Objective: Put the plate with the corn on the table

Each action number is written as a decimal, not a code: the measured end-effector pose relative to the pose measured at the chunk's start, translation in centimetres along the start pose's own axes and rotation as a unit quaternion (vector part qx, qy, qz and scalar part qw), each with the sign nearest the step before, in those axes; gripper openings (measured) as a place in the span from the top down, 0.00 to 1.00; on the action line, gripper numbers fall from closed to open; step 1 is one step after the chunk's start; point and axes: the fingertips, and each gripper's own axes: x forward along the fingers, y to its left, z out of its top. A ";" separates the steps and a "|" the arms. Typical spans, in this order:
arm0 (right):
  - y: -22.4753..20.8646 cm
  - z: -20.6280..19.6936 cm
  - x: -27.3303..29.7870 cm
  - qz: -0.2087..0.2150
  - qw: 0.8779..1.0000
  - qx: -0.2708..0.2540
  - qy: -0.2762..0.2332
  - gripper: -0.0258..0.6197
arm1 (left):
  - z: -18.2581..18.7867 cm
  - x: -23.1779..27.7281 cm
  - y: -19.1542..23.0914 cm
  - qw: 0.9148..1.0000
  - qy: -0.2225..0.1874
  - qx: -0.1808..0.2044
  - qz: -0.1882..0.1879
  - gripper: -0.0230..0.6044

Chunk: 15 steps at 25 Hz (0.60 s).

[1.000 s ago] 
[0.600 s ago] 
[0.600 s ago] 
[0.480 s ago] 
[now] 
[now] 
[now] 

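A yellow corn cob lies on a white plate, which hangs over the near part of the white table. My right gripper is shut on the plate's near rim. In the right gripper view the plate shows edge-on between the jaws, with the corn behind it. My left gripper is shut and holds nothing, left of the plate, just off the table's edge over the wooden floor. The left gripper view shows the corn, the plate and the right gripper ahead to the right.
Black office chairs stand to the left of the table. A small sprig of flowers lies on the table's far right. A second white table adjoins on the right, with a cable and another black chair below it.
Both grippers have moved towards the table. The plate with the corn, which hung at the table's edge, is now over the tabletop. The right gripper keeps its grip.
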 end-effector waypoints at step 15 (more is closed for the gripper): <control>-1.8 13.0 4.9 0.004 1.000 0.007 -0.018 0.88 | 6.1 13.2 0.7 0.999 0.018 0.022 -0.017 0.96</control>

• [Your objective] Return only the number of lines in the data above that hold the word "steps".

• [Answer space] 2